When the ink absorbing material portion and the ink absorbing material are employed, as ink is sucked up by their capillary action, although there is an upper limit to an amount of ink to be sucked up. When the used amount of ink is large, for example, it is feared that the amount of ink sucked up by the capillary action may fail to catch up with what is actually required. In a case where the gap for sucking up ink is formed by using the cap member, a greater amount of ink can be sucked up in comparison with a case where the ink absorbing member or the ink absorbing material is employed by properly setting the width of the gap.

In order that useless bubbles are retarded from entering the ink chamber and the ink passage, it is preferable to provide the first filter dividing the foam containing chamber and the ink chamber, the first filter formed of a first porous material which allows bubbles in the foam containing chamber to pass therethrough by ink suction force acting on the ink outlet; and the second filter provided on the communicating port, the second filter formed of a second porous material having a pore diameter smaller than the pore diameter of the first porous material.

Provision of a projection for use in forming the gap for sucking up ink on the outer face of the projected portion and/or the inner face of the cap member makes formable a gap having proper width only by mounting the cap member.

The projection is preferably made to function as a projection for positioning the cap member with respect to the projected portion.

The cap member is such that a communicating section which communicates with the gap for sucking up ink is formed between an open edge face of the cap and the bottom wall of the ink chamber facing the open edge face thereof.

The open edge face of the cap preferably has a plurality of projections for use in forming the communicating portion, whereby the communicating portion is automatically formed when the cap is mounted on the projected portion.

In order to detect the amount of ink in the ink chamber according to the invention, it is desirable to provide a prism on one of walls of the ink chamber, wherein the prism reflects light received at the prism when the ink fails to contact the prism, and refracts the light into the ink chamber when the ink contacts the prism.
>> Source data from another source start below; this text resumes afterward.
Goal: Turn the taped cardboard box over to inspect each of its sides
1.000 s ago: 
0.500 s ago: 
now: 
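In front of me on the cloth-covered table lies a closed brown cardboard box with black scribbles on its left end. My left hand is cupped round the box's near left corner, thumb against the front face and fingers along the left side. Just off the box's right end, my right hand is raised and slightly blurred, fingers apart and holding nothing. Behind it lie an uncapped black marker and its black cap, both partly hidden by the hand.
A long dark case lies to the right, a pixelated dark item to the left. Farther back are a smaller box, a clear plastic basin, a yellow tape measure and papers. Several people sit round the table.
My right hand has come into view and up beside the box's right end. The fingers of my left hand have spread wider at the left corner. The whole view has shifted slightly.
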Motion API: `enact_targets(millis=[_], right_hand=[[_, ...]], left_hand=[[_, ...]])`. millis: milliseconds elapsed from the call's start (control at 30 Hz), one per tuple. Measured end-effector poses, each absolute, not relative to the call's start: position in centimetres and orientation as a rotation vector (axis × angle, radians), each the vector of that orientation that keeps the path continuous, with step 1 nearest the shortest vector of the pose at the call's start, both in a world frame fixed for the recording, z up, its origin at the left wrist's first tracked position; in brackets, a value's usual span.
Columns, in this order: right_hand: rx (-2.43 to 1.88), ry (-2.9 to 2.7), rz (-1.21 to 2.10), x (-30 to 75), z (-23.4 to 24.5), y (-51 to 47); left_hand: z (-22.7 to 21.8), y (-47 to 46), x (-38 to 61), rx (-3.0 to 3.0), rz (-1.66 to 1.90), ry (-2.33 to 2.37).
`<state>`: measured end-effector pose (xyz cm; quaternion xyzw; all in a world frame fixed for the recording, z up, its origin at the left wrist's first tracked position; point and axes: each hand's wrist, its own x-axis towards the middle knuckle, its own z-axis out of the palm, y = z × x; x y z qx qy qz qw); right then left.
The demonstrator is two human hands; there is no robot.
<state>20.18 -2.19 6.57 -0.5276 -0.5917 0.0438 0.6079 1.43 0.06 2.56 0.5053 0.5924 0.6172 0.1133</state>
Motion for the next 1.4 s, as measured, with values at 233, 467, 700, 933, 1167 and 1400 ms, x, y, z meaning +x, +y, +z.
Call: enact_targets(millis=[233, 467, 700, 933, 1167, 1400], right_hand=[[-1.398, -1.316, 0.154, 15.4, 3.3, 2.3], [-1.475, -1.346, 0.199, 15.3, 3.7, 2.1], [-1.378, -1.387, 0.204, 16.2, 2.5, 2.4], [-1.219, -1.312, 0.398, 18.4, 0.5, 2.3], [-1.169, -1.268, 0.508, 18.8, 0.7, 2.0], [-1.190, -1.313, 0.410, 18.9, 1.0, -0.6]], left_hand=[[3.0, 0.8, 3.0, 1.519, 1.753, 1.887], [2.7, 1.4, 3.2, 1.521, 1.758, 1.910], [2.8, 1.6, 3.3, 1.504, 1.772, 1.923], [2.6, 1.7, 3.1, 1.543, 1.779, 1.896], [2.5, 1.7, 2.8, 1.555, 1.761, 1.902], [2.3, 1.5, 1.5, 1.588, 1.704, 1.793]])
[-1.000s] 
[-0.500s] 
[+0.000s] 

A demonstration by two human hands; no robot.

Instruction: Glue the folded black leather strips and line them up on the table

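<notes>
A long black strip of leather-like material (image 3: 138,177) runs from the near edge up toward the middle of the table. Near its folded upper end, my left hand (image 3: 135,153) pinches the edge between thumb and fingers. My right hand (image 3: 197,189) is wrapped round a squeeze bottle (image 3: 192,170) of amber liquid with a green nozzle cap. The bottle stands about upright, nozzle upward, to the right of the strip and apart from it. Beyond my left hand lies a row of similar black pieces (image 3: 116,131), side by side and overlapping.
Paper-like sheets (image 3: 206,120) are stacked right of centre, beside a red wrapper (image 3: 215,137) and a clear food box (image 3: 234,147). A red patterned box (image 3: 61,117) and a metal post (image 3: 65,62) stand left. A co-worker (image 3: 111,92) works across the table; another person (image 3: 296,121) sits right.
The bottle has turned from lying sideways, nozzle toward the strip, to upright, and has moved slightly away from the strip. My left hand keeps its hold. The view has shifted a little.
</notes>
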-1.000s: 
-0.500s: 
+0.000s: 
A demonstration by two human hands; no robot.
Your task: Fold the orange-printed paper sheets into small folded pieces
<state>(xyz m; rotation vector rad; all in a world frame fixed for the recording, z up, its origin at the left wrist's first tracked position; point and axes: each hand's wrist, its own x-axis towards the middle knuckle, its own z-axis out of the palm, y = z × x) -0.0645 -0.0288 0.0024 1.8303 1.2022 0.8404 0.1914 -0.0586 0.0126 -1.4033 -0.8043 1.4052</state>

Moreover, the remaining amount of ink is made detectable by forming the reflective surfaces of the prism, which are longer than are wide, in the depth direction of the ink chamber. In this case, the setting of the value of the remaining amount of ink is made freely variable by making variable the optical sensor position for detecting the prism.

A valve body capable of blocking the ink outlet and a spring member for pressing the valve body against the ink outlet are disposed between the communicating port and the ink outlet.

An ink-jet printer comprises: an ink-jet head for discharging ink,

an ink tank for ejecting ink to be supplied to the ink-jet head,

the ink tank further comprising:

a foam for absorbing and holding ink;

a foam containing chamber for containing the foam;

a vent port communicating with the foam containing chamber, the vent hole allowing atmospheric air to enter the foam containing chamber;

an ink outlet for taking out ink from the foam containing chamber;

an ink chamber for detecting the remaining amount of ink, the ink chamber being disposed between the foam containing chamber and the ink outlet, the ink chamber operable to receive ink and bubbles from the foam containing chamber and supply only the ink to the ink outlet while preventing the bubbles from entering to the ink outlet;

a prism having two interface surfaces provided on one of walls of the ink chamber, wherein the prism reflects light received at the prism when the ink fails to contact the prism, and refracts the light into the ink chamber when the ink contacts the prism, and

an ink-end detecting mechanism having a light emitting element and a light receiving element capable of receiving the light emitted from the light emitting element and also reflected from the two interface surfaces, wherein the presence or absence of ink in the ink tank is detected according to the remaining amount of ink in the ink chamber by the amount of light reflected from the prism.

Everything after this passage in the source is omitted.